DIRECTIONS
From the entries below, pull out each line where "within" appears.

SUPPLIED MATERIAL
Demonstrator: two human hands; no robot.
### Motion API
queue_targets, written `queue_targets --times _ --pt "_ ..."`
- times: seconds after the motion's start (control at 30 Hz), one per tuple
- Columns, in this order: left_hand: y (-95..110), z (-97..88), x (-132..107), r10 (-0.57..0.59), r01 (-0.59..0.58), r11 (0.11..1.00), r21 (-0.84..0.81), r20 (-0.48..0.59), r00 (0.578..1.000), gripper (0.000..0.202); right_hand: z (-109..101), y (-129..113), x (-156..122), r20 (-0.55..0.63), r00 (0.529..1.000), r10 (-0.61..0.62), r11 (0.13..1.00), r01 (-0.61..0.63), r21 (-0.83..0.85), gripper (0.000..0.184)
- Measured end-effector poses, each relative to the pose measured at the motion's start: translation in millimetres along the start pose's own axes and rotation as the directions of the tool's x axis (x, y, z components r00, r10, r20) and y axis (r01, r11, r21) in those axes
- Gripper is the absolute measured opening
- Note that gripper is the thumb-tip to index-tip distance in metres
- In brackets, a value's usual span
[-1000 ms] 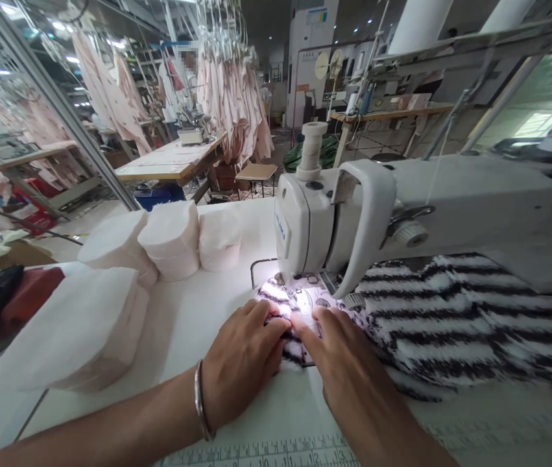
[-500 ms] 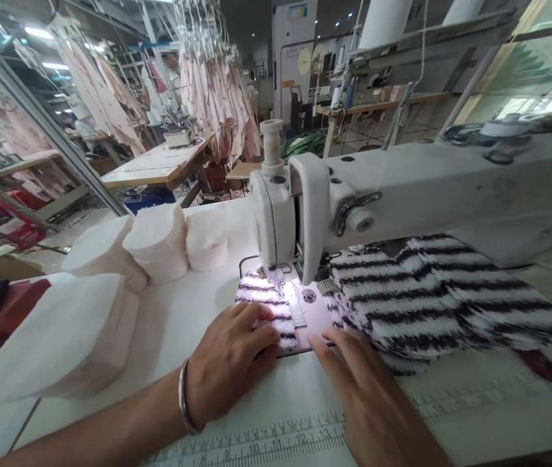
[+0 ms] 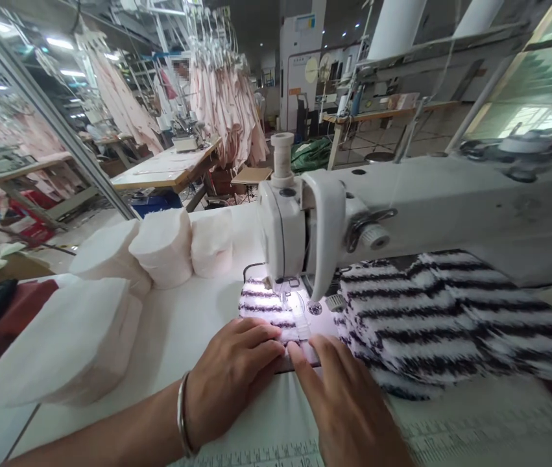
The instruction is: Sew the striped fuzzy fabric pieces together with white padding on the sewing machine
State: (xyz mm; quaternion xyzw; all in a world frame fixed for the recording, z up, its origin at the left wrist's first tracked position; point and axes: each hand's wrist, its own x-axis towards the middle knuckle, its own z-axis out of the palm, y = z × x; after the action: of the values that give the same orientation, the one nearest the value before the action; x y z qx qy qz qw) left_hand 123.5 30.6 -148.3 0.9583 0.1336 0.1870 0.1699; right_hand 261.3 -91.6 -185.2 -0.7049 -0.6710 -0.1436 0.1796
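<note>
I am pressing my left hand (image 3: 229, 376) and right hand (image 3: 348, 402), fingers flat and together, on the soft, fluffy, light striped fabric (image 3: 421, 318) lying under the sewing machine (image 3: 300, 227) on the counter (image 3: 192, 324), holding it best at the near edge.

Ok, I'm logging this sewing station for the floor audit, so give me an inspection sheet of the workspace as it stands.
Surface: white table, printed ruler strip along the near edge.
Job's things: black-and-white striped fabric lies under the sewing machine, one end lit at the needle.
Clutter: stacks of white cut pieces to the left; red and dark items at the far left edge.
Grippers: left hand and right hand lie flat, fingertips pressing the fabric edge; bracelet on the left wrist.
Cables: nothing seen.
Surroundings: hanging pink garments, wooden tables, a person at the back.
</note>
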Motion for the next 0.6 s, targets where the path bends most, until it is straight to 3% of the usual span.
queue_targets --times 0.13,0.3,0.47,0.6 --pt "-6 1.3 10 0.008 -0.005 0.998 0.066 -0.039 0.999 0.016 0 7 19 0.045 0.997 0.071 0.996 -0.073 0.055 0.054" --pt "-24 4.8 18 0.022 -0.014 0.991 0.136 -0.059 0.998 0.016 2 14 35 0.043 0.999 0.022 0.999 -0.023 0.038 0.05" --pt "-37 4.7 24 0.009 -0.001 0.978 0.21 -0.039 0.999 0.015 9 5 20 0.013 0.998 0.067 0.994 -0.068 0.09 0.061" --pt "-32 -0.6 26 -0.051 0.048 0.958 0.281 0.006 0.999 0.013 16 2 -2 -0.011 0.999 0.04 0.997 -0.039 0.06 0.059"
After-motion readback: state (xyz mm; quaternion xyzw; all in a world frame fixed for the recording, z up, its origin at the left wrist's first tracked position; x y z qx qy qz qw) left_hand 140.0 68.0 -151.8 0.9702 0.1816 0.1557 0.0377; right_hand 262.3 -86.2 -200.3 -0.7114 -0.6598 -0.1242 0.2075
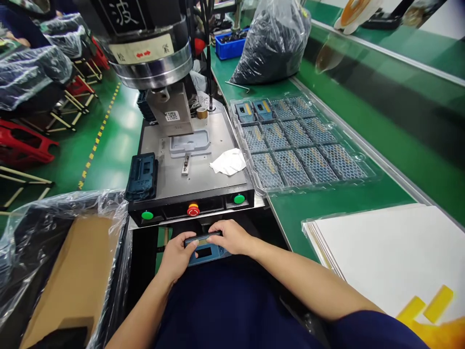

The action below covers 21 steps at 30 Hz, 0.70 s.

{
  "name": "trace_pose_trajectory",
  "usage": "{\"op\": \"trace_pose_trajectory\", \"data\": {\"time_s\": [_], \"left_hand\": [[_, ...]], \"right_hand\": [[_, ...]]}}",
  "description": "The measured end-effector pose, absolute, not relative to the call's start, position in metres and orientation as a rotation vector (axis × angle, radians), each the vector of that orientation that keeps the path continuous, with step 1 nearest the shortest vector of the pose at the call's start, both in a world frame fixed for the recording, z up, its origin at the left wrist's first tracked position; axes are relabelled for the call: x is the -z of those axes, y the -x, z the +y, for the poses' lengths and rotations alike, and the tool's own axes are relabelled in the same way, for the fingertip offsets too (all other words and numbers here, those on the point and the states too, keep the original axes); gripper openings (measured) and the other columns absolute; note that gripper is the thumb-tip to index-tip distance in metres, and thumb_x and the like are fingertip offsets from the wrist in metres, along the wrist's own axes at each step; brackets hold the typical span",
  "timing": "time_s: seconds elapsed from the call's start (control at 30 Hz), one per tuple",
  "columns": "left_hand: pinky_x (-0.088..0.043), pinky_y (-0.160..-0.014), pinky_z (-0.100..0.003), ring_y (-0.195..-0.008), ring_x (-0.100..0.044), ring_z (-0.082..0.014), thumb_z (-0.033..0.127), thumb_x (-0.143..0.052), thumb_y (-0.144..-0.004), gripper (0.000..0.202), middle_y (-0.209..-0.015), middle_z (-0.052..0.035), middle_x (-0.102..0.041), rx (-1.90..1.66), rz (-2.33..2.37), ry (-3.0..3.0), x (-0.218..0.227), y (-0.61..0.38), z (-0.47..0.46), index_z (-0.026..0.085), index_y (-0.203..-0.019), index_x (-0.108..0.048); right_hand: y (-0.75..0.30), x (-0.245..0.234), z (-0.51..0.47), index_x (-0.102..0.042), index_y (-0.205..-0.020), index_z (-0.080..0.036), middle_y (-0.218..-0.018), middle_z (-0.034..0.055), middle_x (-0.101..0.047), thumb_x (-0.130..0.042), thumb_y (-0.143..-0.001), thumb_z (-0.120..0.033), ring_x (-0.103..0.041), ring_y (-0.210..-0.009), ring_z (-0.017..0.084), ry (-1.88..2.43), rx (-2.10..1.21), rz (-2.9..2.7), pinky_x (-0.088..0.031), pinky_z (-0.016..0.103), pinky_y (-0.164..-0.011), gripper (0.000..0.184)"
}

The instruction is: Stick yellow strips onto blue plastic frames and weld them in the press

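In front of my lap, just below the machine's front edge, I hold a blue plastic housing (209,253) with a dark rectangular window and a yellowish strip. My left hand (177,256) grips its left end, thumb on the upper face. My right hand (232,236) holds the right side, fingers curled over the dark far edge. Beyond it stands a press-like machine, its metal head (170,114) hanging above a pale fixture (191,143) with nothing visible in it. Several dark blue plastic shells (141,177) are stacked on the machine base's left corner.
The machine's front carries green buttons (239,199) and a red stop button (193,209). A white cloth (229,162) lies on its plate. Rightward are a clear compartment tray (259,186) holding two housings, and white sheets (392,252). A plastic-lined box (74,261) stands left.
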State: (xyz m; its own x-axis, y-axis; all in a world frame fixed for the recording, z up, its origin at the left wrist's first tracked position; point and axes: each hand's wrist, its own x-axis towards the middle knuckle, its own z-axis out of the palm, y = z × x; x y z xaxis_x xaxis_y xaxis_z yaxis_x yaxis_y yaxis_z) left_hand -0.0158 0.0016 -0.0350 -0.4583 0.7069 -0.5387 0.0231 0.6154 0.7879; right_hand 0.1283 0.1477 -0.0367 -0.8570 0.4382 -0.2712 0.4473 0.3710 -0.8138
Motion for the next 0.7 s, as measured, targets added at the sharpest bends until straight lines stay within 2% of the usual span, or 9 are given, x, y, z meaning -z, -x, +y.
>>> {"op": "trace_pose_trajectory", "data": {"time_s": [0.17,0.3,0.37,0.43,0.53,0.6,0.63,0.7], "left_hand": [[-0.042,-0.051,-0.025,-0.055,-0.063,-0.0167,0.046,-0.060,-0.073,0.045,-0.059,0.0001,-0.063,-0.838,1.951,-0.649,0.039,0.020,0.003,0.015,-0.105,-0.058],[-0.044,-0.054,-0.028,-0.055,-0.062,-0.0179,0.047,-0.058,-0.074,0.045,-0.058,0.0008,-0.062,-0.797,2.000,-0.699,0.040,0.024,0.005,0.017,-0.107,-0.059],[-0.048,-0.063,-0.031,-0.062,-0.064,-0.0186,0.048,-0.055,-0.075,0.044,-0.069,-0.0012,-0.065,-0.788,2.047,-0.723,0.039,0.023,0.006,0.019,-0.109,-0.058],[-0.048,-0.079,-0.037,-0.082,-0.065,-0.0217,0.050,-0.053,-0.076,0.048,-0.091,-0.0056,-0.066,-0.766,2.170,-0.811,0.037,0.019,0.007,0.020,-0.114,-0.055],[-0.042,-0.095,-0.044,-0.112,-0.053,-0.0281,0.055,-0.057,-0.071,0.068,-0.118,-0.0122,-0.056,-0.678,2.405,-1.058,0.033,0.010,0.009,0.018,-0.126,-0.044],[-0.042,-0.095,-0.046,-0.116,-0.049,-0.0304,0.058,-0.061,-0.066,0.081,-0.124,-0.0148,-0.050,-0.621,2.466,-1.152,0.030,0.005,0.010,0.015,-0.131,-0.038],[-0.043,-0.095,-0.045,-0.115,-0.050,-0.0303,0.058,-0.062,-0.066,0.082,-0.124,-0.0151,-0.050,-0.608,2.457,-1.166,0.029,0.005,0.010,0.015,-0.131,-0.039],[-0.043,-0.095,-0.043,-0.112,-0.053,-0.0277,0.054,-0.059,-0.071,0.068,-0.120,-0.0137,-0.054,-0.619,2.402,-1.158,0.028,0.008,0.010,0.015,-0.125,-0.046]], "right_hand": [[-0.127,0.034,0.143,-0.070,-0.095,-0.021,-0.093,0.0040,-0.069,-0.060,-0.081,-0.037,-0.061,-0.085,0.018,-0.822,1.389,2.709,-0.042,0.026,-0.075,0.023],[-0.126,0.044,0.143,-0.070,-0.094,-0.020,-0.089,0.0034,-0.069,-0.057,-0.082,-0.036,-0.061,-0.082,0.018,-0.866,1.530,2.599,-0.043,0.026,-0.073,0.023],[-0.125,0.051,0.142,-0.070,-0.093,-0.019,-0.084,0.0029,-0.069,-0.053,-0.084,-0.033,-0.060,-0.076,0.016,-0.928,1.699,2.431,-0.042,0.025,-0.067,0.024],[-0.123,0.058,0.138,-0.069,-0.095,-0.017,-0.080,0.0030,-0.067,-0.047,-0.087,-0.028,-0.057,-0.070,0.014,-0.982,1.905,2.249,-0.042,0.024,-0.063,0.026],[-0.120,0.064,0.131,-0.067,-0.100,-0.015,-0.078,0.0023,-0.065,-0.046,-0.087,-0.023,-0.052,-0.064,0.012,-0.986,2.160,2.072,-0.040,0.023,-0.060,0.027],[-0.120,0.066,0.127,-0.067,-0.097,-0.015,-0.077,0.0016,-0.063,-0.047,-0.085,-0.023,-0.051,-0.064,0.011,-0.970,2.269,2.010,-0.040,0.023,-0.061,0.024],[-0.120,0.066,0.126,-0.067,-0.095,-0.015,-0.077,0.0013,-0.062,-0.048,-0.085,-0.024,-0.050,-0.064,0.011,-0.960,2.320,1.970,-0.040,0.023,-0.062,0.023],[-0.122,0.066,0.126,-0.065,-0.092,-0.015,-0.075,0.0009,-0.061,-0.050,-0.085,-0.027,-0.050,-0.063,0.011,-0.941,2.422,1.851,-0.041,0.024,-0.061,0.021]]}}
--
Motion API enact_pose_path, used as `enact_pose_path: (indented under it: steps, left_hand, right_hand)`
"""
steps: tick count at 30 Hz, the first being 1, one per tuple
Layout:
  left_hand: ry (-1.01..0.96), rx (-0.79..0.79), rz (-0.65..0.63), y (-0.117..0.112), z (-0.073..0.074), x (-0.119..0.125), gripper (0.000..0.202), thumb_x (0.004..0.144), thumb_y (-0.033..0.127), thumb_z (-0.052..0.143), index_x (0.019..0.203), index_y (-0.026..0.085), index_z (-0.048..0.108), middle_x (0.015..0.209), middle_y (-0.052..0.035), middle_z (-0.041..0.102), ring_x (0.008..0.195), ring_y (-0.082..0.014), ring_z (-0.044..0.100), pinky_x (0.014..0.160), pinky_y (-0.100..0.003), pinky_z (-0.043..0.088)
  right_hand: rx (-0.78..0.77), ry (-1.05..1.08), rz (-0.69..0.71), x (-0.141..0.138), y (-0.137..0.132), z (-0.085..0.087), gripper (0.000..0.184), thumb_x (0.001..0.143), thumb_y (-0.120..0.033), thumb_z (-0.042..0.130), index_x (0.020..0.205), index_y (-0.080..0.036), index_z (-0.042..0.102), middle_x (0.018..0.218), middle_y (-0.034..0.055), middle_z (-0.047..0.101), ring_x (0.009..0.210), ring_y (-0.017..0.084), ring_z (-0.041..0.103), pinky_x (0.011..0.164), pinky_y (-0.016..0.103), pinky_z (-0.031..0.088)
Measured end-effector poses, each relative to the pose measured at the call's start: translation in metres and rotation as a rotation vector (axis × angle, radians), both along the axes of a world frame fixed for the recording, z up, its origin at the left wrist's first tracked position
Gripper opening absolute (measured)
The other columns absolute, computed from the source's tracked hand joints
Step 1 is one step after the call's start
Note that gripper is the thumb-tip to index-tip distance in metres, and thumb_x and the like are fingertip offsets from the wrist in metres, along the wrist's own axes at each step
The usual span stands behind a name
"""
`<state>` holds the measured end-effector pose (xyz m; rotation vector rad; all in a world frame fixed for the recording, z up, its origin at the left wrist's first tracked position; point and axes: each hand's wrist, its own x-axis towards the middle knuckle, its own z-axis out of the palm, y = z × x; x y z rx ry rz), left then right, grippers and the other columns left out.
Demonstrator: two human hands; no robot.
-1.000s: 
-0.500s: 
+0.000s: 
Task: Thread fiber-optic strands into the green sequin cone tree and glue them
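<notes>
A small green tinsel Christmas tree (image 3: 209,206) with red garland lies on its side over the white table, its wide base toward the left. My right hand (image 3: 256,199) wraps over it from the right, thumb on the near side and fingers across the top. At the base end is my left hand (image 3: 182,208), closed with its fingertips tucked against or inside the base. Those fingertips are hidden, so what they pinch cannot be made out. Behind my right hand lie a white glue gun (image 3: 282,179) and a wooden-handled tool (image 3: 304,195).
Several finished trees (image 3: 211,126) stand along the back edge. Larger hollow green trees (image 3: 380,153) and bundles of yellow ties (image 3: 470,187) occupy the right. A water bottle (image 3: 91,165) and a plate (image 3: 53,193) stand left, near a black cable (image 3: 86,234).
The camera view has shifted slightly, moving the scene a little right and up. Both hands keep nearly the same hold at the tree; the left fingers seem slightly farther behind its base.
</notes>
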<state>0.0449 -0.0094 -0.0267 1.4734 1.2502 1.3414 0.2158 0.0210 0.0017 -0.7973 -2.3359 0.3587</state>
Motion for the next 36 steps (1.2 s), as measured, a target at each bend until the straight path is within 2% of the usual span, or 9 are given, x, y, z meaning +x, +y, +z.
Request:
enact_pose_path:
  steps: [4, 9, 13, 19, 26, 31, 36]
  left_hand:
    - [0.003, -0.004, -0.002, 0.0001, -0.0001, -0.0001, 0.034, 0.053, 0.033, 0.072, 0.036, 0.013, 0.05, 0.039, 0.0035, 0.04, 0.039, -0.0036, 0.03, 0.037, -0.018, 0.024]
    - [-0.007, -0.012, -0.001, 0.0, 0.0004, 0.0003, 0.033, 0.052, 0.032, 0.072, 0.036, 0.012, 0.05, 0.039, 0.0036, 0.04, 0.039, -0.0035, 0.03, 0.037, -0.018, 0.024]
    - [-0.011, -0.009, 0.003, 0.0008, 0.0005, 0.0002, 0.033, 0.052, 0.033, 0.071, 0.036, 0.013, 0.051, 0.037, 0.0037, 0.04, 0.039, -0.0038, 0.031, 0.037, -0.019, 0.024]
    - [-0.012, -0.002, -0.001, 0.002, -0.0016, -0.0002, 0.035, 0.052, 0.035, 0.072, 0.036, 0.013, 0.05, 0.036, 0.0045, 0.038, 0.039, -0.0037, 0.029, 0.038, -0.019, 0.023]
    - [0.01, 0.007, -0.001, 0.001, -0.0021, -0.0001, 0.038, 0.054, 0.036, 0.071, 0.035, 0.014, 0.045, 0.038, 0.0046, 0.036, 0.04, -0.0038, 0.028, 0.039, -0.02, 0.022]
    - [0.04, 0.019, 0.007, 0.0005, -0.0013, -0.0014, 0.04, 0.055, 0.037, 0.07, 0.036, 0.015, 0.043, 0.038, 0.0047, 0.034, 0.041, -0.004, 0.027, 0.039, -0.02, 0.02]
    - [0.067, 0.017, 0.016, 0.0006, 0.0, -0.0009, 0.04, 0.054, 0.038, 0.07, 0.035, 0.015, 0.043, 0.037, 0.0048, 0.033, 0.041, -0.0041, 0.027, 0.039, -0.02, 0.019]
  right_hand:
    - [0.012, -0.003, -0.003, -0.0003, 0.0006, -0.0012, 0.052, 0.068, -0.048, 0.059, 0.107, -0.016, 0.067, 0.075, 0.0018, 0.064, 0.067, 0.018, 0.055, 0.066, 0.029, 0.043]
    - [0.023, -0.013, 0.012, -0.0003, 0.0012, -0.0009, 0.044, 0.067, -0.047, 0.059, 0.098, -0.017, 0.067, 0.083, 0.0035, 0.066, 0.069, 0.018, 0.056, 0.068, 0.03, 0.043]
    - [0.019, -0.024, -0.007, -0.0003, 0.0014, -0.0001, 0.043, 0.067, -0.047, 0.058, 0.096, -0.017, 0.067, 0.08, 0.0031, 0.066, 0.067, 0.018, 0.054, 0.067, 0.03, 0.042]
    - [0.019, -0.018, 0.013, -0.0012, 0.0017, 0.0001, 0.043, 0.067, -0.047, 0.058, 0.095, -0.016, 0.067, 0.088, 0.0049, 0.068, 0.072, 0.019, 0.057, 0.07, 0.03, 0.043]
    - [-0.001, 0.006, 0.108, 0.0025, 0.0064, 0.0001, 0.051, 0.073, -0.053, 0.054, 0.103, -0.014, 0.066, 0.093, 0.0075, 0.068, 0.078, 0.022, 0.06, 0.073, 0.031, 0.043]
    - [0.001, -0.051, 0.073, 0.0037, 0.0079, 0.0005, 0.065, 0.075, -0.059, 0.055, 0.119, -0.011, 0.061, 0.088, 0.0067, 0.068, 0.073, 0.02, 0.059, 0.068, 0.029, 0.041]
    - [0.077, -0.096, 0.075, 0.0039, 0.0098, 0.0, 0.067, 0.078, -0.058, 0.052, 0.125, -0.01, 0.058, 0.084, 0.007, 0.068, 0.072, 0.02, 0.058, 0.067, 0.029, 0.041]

REPLY TO THE EXERCISE
Motion for the next 0.7 s, as measured, targets added at the sharpest bends until straight lines stay within 2% of the usual span, or 9 are given, x, y, z meaning -z, -x, +y.
Motion for the next 36 steps (1.2 s), as measured, a target at each bend until the straight path is within 2% of the usual span, or 9 are given, x, y, z meaning +x, +y, +z.

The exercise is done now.